Damien looks over at me, even though I prayed he wouldn’t, and says, “We’ve met, Professor Teller.” He studies me a minute longer, confused by my appearance, and suddenly I’m looking for the nearest corner to hide in. I would say I’ve never been so embarrassed in my life, but throwing up in front of the whole school next to the food line seems too juicy to top, even by my standards. Still, this might as well be rock bottom.
Cameron O’Dell raises her hand and Professor Teller says, “Yes, Cameron?”
Over her shoulder, she shoots me a pitiful look, then turns back to him and says, “Is it hot in here, Jake, or is it just Savannah?” and everyone tries not to laugh too hard. My cheeks are set ablaze.
Professor Teller looks at me and says, “Are you hot, Savannah?” and Julie says, “Not in her lifetime,” and suddenly it becomes impossible for everyone not to laugh even harder.
Professor Teller fires Julie a warning look, then returns to me. He shows me compassionate eyes, his features bent into a look that says he knows I’m embarrassed. That maybe he feels bad for me.
My eyes clear and something inside me shifts, something deep and fundamental. “No, Professor Teller, I’m not hot…in either capacity. Someone stole my clothes in PE, but I’m okay with that
considering I have a really bad case of head lice right now and the girls who took them are now most likely infected.”
Most everyone falls abruptly silent, but a few girls around Julie and Cameron laugh even harder. Julie and Cameron sit wide-eyed and speechless.
Someone says, “Ew,” and Brayden whispers, “For real?”
“No,” I whisper. “Not for real.”
Professor Teller is clearing his throat, snapping his fingers to get everyone’s attention.
“Give me your cell phone,” Brayden says. “You need to see what I’ve been working on. It’s an app.”
With order finally restored, Professor Teller shuffles through his class notes, clearing his throat one more time. He sips his afternoon coffee, all the girls watching, dreaming.
Under my breath, I say, “Don’t you have your own phone?”
“It’s not internet capable.”
“What are you, from the dark ages?”
“No. It’s the Feds, I got into a bit trouble last year—it’s one of the reasons I’m here, but I’ll tell you about that later. Seriously, give me your phone already.”
I fish it out of my backpack, hand it over. As Brayden is messing with it, complaining about how slow it is, how small the buttons are, Professor Teller starts his lecture. I see Bridget and Georgia, both preparing their iPads to take notes. Bridget smiles, gives me half of a wave. They are the only two girls, besides me, who aren’t hanging on Professor Teller’s every word. If I hadn’t seen this kind of focus in my other classes with every other teacher, I would sit and marvel at how in lust my class is with GQ Jake.
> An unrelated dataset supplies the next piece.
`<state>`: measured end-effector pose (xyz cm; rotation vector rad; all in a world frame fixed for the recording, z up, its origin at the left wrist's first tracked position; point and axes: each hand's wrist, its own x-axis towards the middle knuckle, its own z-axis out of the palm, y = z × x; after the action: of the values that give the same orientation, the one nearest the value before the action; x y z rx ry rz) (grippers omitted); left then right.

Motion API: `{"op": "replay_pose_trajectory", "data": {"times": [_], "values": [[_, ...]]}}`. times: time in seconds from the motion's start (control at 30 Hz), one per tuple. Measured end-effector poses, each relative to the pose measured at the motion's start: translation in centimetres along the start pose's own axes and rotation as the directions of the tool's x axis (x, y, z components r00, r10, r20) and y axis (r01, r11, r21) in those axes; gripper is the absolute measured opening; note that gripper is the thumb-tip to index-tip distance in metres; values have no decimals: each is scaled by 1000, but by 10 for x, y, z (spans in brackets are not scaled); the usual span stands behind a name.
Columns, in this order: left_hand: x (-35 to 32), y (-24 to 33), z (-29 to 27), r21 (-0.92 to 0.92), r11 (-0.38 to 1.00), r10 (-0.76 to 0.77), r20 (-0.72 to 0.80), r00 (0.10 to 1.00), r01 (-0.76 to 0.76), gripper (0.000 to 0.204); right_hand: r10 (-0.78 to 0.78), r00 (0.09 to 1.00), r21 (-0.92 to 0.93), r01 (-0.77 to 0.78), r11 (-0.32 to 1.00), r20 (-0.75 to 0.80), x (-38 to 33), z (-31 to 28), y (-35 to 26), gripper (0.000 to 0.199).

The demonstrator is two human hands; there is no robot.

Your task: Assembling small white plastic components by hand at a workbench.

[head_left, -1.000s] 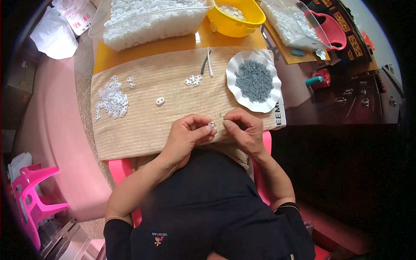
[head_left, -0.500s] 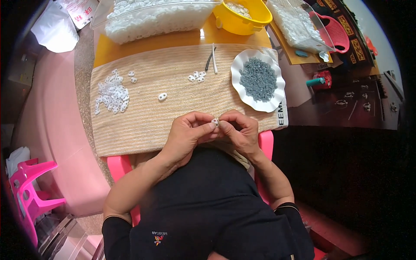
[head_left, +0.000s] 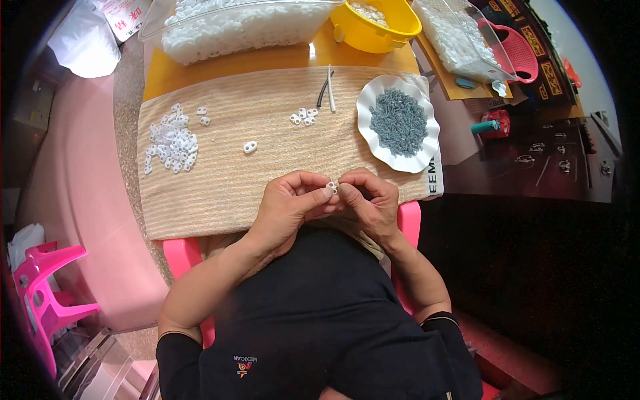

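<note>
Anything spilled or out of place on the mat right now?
Nothing spilled. One white plastic piece lies alone mid-mat, apart from the left pile and the small cluster. Grey parts stay on the scalloped plate. Both hands, left hand and right hand, pinch one small white piece.

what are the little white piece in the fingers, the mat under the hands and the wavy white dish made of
The small white piece, pinched between left hand and right hand, looks like moulded plastic: smooth, opaque, even white. The mat looks like woven straw or a coarse fibre: tan, matte, with fine ribbed rows. The wavy dish could be thin plastic or paper; its fluted rim is plain white, and its sheen is too faint to tell.
</note>
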<state>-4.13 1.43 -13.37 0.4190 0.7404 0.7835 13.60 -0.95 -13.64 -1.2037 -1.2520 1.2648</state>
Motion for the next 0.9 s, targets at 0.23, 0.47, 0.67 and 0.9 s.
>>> {"op": "replay_pose_trajectory", "data": {"times": [0.23,0.47,0.67,0.9], "values": [[1,-1,-1,-10,1000,1,4,1000,-1,15,-41,999,17,42,999,-29,0,3,2,8],[1,-1,-1,-2,1000,-2,7,1000,2,15,-55,998,31,56,998,-26,0,5,-1,9],[2,-2,-2,-8,1000,5,7,1000,-5,16,-90,996,-46,89,995,-3,2,1,1,10],[1,-1,-1,2,1000,2,3,1000,-2,16,-7,1000,-57,8,998,17,4,0,-7,6]]}}
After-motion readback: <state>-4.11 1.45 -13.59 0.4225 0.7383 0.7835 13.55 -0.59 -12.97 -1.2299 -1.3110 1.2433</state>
Brayden says to me, “Cameron or Julie?” and not knowing what’s about to happen, I’m thinking, does he really want me to pick one of them? Trying to decide which one sucks out loud the most—and this really is a toss up—I say, “Cameron.” She isn’t worse than Julie, but she’s dating Damien, which makes me sick, otherwise it would be Julie. Brayden punches in a number, then types a quick text message.